Problem requirements: Copy the data that follows exactly. Include no pictures.

Provided material:
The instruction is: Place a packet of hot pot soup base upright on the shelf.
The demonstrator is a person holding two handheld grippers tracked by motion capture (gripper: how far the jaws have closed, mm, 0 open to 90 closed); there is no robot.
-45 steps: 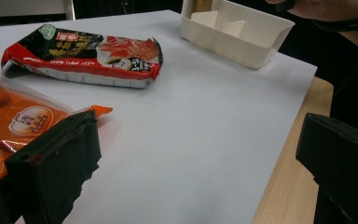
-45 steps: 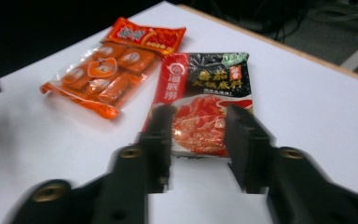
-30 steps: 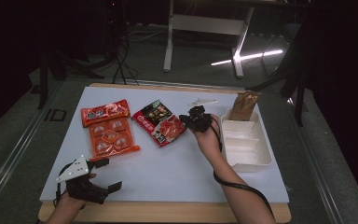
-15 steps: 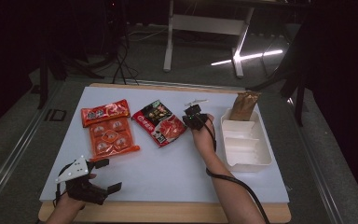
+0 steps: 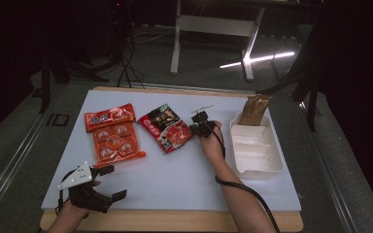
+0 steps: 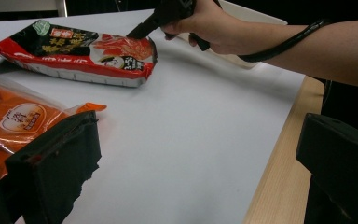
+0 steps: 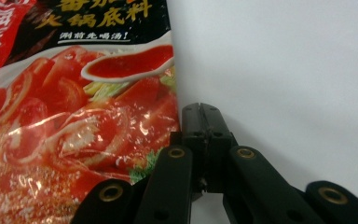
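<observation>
A red and black soup-base packet (image 5: 167, 127) lies flat on the white table top (image 5: 184, 174). My right gripper (image 5: 197, 127) is low at the packet's right edge. In the right gripper view its jaws are shut tip to tip (image 7: 204, 112) with nothing between them, right beside the edge of the packet (image 7: 74, 116). The left gripper view looks across at that packet (image 6: 74, 53) and the right gripper's tip (image 6: 142, 30) against it. My left gripper (image 5: 109, 182) rests near the front left corner, open and empty (image 6: 196, 154).
Orange snack packs (image 5: 114, 138) lie left of the packet and close to the left jaw (image 6: 14, 121). At the right stands a white divided tray (image 5: 272, 150), with a brown pouch (image 5: 255, 109) leaning at its far end. The table's wooden front edge (image 6: 279, 154) is close.
The right hand has come down and slightly left, bringing its shut jaws to the table at the packet's right edge. The left gripper has stayed in place.
</observation>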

Solution to the exercise:
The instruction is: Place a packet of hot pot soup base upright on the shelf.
The demonstrator is a person holding two handheld grippers tracked by motion capture (gripper: how far the jaws have closed, mm, 0 open to 90 closed); there is no robot.
-45 steps: 
-45 steps: 
-30 steps: 
-15 steps: 
+0 steps: 
+0 steps: 
+0 steps: 
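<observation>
A red and black soup-base packet (image 5: 167, 127) lies flat on the white table top (image 5: 184, 174). My right gripper (image 5: 197, 127) is low at the packet's right edge. In the right gripper view its jaws are shut tip to tip (image 7: 204, 112) with nothing between them, right beside the edge of the packet (image 7: 74, 116). The left gripper view looks across at that packet (image 6: 74, 53) and the right gripper's tip (image 6: 142, 30) against it. My left gripper (image 5: 109, 182) rests near the front left corner, open and empty (image 6: 196, 154).
Orange snack packs (image 5: 114, 138) lie left of the packet and close to the left jaw (image 6: 14, 121). At the right stands a white divided tray (image 5: 272, 150), with a brown pouch (image 5: 255, 109) leaning at its far end. The table's wooden front edge (image 6: 279, 154) is close.
The right hand has come down and slightly left, bringing its shut jaws to the table at the packet's right edge. The left gripper has stayed in place.
</observation>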

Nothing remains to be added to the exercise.